Но Сергей Иванович уничтожать книгу не стал. В 1950 году он написал Шолохову о литературном подвиге отца. Но Михаил Александрович, по словам Валерия Кузнецова, ответил Сергею:
«Ознакомиться с рукописью Вашего отца, к сожалению, не могу, т. к. загружен работой».
И только в 1993 году Сергею Ивановичу Веневцеву удалось опубликовать первую часть романа отца под названием «Рубеж» в газете «Оренбургский казачий вестник». Этой книгой заинтересовался талантливый писатель Валерий Кузнецов, довел ее до ума, написал к ней предисловие. В свое время, а вернее, в 2011 году Валерий Николаевич стал лауреатом Всероссийской литературной Пушкинской премии «Капитанская дочка» за книгу поэзии «Преображение». Думаю, и за издание книги Веневцева ему воздастся нашими читателями, обществом, ведь не каждый сегодня бескорыстно служит литературе, памяти великих узников Карлага.
Я благодарен за помощь в написании этого очерка журналисту Барлыку Альмагамбетову, который свел меня с оренбургским писателем Валерием Кузнецовым, а также директору музея памяти жертв политических репрессий в Долинке Светлане Климентьевне Байновой за материалы о лагерной жизни Ивана Степановича Веневцева.

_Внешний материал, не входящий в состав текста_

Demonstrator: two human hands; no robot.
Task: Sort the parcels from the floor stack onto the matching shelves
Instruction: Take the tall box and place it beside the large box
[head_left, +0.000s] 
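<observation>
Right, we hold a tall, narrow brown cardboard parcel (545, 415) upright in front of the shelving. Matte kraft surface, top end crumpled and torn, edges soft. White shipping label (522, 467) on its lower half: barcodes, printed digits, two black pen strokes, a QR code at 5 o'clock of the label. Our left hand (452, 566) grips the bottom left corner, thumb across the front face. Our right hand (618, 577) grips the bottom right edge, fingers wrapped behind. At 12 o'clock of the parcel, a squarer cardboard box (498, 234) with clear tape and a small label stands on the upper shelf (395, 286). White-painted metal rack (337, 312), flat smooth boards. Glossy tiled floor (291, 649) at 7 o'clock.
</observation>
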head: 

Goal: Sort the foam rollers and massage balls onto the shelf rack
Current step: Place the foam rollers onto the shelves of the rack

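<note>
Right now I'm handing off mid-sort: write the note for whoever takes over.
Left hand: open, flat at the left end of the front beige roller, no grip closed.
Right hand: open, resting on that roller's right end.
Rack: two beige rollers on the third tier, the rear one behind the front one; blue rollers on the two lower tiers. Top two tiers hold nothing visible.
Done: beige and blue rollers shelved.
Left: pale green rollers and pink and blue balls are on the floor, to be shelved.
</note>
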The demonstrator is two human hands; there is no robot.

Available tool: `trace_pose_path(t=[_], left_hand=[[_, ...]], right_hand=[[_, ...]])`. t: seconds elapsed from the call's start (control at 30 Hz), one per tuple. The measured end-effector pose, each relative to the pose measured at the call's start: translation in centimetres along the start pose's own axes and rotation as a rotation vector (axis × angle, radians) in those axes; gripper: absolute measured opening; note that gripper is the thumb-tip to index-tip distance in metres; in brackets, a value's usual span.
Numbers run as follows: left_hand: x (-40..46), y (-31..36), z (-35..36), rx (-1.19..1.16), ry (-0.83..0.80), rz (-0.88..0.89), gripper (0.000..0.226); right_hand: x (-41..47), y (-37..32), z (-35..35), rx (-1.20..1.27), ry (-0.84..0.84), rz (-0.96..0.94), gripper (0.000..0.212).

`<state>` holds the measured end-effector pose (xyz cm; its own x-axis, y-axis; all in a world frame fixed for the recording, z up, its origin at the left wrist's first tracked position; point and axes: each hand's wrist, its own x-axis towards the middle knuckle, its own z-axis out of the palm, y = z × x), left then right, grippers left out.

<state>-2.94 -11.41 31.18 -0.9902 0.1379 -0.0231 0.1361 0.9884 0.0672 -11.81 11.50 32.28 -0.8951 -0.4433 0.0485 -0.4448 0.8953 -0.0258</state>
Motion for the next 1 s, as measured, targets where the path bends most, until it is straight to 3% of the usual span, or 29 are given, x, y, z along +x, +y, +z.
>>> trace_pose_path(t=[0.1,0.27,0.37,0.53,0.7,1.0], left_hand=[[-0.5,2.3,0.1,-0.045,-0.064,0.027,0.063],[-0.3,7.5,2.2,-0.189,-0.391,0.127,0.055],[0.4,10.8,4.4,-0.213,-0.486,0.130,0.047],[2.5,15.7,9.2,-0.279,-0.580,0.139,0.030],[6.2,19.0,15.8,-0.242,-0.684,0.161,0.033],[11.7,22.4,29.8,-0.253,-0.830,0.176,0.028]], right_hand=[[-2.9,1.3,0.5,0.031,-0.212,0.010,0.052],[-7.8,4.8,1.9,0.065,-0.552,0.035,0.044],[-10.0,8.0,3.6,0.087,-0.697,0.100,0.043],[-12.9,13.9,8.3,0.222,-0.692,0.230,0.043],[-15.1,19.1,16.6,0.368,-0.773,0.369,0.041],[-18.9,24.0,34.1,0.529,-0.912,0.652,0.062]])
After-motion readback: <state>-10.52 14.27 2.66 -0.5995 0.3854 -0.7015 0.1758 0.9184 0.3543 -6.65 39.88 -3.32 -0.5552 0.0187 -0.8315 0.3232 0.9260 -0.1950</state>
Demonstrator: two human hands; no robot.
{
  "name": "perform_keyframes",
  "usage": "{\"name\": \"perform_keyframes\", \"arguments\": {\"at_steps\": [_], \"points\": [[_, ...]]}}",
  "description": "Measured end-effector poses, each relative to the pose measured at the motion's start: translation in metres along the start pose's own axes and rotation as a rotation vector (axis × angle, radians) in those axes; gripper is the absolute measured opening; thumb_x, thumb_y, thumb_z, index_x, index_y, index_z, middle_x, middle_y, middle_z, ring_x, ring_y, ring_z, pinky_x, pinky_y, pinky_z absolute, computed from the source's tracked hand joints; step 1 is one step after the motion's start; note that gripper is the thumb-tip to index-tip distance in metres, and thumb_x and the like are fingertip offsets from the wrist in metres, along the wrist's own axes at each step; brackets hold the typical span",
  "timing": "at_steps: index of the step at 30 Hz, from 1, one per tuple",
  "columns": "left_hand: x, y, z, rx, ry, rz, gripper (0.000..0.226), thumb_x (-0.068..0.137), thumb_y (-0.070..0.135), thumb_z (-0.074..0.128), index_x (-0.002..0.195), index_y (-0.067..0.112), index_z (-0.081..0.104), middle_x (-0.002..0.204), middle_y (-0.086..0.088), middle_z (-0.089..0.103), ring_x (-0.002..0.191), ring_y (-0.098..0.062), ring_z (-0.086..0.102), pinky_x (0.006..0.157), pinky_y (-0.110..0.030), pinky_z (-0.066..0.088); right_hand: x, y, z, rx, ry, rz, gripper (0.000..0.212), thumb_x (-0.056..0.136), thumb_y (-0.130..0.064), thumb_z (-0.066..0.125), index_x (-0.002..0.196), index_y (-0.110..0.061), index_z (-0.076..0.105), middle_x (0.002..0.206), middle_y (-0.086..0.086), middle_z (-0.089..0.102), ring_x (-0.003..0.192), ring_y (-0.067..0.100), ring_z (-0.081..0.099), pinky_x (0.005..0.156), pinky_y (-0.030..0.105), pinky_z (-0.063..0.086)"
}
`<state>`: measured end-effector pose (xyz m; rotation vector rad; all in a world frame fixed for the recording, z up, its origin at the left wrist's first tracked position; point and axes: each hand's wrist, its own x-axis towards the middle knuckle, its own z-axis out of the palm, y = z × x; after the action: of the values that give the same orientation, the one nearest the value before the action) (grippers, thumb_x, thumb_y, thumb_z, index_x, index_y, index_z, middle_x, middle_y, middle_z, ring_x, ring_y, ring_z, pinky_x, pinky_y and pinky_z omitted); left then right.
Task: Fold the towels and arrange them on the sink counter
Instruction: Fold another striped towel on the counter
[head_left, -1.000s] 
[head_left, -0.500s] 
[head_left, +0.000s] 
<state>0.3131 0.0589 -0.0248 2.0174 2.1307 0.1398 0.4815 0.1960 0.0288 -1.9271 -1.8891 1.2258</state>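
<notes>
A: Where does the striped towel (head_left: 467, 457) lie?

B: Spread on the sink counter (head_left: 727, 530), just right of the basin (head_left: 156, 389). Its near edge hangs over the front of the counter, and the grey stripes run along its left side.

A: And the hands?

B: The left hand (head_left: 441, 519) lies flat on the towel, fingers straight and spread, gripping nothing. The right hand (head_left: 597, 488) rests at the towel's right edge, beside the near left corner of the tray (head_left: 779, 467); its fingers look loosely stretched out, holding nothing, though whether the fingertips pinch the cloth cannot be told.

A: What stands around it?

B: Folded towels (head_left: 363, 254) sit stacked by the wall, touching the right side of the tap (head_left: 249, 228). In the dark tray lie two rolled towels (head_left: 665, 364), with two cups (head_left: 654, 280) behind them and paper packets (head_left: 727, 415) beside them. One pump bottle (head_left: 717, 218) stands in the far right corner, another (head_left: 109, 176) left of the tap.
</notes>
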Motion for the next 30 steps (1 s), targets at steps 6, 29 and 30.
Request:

Как вы уже знаете, вместе с ней мы ездили на Садовую, 15, где жил писатель-казак, и долго слушали легенду о нем, которую нашептывал нам посаженный им старый-престарый могучий клён…
Глава восьмая
Телогрейка Аграновского
Мне везет в моем поиске: как-то я встретился в Долинке с Владимиром Ваколкиным, бывшим фотокорреспондентом газеты «Казахстанская правда», и он мне сказал:
— А ты знаешь, что в Долинском отделении Карлага отбывала свой срок мать знаменитых журналистов Аграновских — Фаня Абрамовна Аграновская?
— А ты откуда знаешь? — спросил я.
— Мне отец сказал об этом. Он ведь как враг народа был осужден в 1934 году и сослан сюда, в Долинку. Еще он мне говорил, что Фаню Абрамовну заключенные называли «агроном» (по звучанию фамилии). Это так прижилось, что вскоре все поверили, якобы она агроном. И ее поэтому даже бригадиром овощеводческой бригады назначили. Выращивала она вместе с подругами горемычными и картофель, и помидоры, и огурцы на орошении…
Как же попала Фаня Абрамовна в наши края, когда? Из ее учетной карточки в спецархиве Прокуратуры РК я вскоре узнал, что Фаня Абрамовна Раппопорт (девичья фамилия) родилась в Харькове в 1899 году. Когда ей было 18 лет, она познакомилась с журналистом Абрамом Давыдовичем Аграновским. Медик по образованию, он тем не менее стремился попасть в большую литературу, как Антон Павлович Чехов. И уже накануне Великой Отечественной работал в редакции харьковской газеты «Коммунист» и далее «умудрился» издать свою первую книгу «Дымовщина. Записки журналиста».
В этом ему охотно помогала машинистка Фаня, с которой он познакомился в редакции и влюбился в нее «навечно, навсегда», как признался ей в записке. Ясное дело, они вскоре оформили брак. В 1922 году у них родился первый сын, Анатолий.
Работая в харьковской газете «Коммунист», Абрам Давыдович одновременно посылал свои материалы в «Правду». Его приметили там и вскоре вызвали в Москву. Журналистов тогда — толковых и расторопных, работающих на совесть, — не хватало. И Абрама Давыдовича взяли в редакцию первой газеты страны, предоставили хорошую квартиру в центре столицы.
В 1929 году в семье Аграновских родился второй сын, Валерий. На его «обмывку» Абрам Давыдович пригласил самых именитых, влиятельных журналистов Москвы, в числе которых были главный редактор газеты «Известия» и журнала «Новый мир» Иван Михайлович Гронский, писатель Илья Эренбург… Они сердечно поддерживали Абрама Давыдовича в его творческих устремлениях, давали одобрительные рецензии на его книги. В тридцатые годы у него вышло восемь книг публицистики. Казалось бы, жить да радоваться!
Но наступил жестокий 1937 год. По указанию Сталина Берия создает новое дело на контрреволюционный центр в Москве. Арестовывают и Абрама Давыдовича Аграновского. В обвинительном заключении констатируют, что он «изобличается как член троцкистской организации». Приговор жестокий, несправедливый: десять лет лагерей плюс пять лет поражения в правах. Новое дело было, как говорится, шито белыми нитками.